On Sat, Apr 13, 2024 at 11:08 AM Ray Andrews <rayandrews@xxxxxxxxxxx> wrote:
>
> But I'm still not happy with the dollars.  I had thought that "  $'...'  "  was grammatical but we have " ' ' "  -- meaning an empty line

There are three* forms of quoting:

1) "X" -- expand variable references and other substitutions in X, but
do not split on $IFS **
2) 'X' -- do not do any expansions, X is literal
3) $'X' -- interpret \n \t \e etc., but everything else is literal, as
is the final result

This is all explained in the manual section "Quoting".  "typeset -p"
will output either no quoting at all, or #2, or #3, depending on which
is most appropriate to the value of the parameter, such that the
entire output is printable without the possibility of events like
terminals interpreting escape sequences.  If the parameter is an
array, "typeset -p" may output some elements in #2 form and others in
#3 form depending on the value of each element.

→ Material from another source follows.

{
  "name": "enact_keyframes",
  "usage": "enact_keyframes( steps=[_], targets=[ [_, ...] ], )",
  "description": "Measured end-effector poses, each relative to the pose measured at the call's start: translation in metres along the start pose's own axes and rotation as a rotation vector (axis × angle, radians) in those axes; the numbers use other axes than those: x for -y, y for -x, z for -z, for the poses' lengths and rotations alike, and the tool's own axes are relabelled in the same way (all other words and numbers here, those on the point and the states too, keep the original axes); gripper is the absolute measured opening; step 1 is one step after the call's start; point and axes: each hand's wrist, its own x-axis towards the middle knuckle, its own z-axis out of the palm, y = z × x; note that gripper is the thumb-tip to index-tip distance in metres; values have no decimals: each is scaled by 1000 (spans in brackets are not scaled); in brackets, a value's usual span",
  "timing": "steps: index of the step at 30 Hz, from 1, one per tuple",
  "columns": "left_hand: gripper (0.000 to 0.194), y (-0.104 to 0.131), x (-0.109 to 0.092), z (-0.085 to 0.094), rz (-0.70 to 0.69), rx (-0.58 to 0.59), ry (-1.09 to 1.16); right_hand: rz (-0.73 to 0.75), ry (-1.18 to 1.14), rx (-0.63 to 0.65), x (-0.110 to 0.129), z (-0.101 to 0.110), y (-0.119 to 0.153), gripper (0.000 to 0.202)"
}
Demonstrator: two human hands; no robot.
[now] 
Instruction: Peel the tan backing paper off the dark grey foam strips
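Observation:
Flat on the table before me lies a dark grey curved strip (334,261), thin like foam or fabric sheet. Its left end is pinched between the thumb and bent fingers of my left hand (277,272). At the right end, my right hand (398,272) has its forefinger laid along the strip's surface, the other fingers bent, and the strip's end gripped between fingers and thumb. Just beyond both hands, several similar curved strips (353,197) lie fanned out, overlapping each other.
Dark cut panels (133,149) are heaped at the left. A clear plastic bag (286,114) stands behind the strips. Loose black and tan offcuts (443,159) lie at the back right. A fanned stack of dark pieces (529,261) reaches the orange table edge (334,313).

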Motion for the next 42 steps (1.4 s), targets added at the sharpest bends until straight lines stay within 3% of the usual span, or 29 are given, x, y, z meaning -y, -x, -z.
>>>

Note that because #3 is quoting, not substitution, it does not expand
inside #1.  Conversely, backticks `X` only look like quoting, they are
actually substitution equivalent to $(X) except without nesting, so
they do execute a command when appearing inside double quotes (#1).

* Four if you count using a backslash to protect a single following character.
** $@ and $ary[@] and ${(@)ary} get special handling, their array-ness
is preserved with each element quoted separately.

Let's look at your "redline" function:

redline () { echo -e "$red$@$nrm" }

The special handling of $@ means that for example:

redline a b c

is interpreted as

echo -e "$red$1" "$2" "$3$nrm"

So you probably should have written

redline () { echo -e "$red$*$nrm" }

because $* is the same as $@ except without that special
interpretation inside double quotes.